*Requirement*
When the string "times" appears in a line of the records, show the whole line.

====================

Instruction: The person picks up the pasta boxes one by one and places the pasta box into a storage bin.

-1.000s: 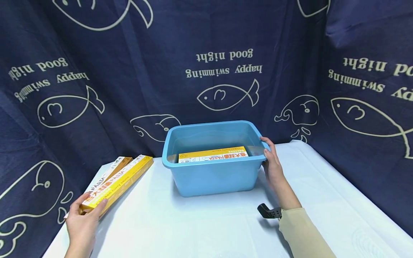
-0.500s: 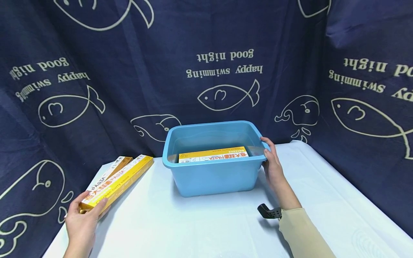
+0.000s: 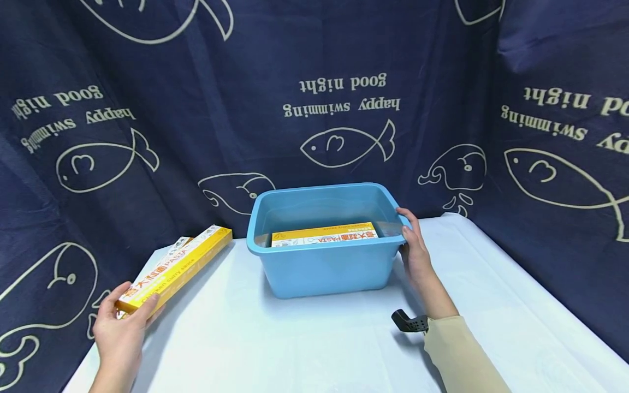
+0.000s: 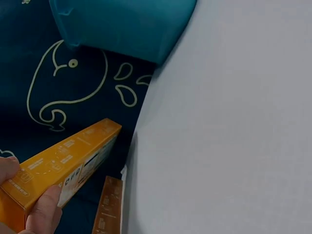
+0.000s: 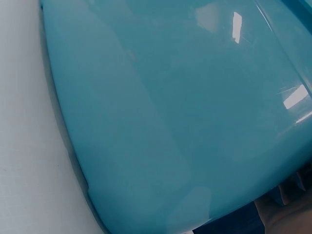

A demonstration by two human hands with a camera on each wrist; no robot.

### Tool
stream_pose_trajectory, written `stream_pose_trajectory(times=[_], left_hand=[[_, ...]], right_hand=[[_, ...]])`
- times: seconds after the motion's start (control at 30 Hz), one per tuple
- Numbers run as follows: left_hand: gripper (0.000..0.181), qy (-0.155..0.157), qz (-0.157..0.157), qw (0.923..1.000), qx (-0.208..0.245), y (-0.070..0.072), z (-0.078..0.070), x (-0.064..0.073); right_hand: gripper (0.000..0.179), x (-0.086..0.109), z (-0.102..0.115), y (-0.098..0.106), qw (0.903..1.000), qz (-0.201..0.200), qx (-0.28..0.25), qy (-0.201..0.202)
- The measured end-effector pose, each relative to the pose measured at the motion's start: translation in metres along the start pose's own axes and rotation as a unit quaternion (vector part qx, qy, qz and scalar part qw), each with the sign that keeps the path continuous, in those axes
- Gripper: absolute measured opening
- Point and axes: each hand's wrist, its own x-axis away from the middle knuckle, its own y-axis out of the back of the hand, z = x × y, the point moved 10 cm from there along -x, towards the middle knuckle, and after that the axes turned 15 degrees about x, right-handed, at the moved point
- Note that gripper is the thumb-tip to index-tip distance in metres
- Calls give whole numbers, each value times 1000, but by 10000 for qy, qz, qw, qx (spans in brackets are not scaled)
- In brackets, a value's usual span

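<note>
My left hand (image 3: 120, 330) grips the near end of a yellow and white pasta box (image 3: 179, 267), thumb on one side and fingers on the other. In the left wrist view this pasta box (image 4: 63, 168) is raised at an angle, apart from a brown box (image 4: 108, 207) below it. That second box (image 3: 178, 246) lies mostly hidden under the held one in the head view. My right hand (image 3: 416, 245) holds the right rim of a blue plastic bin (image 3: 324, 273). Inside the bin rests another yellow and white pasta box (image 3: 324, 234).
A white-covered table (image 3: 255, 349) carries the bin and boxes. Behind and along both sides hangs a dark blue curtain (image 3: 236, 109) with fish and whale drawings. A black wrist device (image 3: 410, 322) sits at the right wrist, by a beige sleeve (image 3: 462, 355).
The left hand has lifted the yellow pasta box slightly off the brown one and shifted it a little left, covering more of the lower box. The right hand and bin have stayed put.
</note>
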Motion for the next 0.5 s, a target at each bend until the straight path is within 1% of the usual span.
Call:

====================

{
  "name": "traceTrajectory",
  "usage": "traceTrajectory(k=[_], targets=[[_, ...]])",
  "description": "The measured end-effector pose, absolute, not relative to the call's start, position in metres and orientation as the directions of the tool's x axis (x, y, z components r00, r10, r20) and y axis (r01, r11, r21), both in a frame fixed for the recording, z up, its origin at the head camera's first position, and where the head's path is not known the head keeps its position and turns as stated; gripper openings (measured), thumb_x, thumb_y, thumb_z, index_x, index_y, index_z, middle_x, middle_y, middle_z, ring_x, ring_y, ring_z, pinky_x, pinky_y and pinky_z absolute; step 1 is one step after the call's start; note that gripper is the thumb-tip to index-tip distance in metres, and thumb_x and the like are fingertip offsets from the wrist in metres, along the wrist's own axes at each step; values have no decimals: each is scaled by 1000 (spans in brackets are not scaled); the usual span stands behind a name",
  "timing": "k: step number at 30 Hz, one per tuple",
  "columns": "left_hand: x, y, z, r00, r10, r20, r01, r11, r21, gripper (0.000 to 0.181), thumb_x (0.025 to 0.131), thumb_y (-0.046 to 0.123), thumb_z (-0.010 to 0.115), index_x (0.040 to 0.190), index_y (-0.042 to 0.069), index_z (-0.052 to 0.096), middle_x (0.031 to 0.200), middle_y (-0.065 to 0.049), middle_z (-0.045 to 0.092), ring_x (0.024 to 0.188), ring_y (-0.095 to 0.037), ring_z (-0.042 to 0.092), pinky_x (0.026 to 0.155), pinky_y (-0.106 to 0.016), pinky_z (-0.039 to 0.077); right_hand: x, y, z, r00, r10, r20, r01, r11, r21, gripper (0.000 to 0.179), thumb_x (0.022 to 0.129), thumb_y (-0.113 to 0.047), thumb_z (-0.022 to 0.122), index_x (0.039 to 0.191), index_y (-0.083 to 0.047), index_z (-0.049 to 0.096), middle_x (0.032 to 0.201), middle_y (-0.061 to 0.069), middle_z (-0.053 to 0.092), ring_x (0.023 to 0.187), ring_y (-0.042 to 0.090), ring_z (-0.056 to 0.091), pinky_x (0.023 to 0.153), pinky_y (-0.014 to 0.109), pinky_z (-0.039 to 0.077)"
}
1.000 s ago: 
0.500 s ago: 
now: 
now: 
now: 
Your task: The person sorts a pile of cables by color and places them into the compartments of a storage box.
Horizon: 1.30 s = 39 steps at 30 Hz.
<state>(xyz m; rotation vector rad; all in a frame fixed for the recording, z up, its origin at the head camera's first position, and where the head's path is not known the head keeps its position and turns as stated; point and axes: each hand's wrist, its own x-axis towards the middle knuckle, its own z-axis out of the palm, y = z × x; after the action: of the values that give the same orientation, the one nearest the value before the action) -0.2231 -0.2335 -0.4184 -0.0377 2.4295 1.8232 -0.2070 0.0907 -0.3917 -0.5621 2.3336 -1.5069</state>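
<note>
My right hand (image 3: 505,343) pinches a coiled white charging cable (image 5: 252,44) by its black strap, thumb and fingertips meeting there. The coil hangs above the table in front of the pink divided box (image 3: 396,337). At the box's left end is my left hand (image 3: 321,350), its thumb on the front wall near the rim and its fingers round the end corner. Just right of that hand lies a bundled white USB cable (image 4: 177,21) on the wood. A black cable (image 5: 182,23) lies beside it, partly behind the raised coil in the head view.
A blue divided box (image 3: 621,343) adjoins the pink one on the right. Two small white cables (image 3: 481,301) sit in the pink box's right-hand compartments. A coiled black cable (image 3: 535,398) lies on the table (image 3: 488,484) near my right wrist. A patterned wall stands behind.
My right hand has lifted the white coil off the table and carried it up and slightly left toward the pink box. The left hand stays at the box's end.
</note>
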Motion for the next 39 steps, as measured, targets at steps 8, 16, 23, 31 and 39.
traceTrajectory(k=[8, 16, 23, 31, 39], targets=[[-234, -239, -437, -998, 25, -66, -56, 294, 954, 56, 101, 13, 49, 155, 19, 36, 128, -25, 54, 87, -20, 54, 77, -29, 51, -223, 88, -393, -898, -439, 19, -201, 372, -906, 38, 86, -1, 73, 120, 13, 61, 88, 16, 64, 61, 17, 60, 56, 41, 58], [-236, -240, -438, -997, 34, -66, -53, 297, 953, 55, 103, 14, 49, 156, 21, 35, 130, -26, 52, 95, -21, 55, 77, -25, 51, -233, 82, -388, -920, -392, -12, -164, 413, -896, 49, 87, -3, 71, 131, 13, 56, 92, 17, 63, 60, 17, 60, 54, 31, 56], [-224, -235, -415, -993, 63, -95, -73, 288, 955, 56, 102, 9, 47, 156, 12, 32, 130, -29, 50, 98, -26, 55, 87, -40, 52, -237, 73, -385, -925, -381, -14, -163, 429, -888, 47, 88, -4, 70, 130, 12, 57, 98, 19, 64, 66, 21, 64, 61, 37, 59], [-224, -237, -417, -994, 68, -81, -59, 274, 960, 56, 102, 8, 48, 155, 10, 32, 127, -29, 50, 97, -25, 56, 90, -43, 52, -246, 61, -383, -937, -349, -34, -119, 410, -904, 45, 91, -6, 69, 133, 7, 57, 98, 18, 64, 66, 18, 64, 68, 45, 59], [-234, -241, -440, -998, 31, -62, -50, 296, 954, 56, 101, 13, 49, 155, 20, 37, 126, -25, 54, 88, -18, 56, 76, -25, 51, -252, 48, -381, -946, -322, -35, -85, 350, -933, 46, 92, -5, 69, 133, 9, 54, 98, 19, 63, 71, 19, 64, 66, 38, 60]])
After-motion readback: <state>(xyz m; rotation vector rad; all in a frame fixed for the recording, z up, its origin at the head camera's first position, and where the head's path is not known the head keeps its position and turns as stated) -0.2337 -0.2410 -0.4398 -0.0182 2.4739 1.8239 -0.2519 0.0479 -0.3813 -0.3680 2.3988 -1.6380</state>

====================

*Task answer*
stream_pose_trajectory, written `stream_pose_trajectory(times=[_], left_hand=[[_, ...]], right_hand=[[_, ...]])`
- times: seconds after the motion's start (control at 30 Hz), one per tuple
- Calls give whole numbers, each value times 1000, but by 10000 for qy, qz, qw, qx (spans in brackets are not scaled)

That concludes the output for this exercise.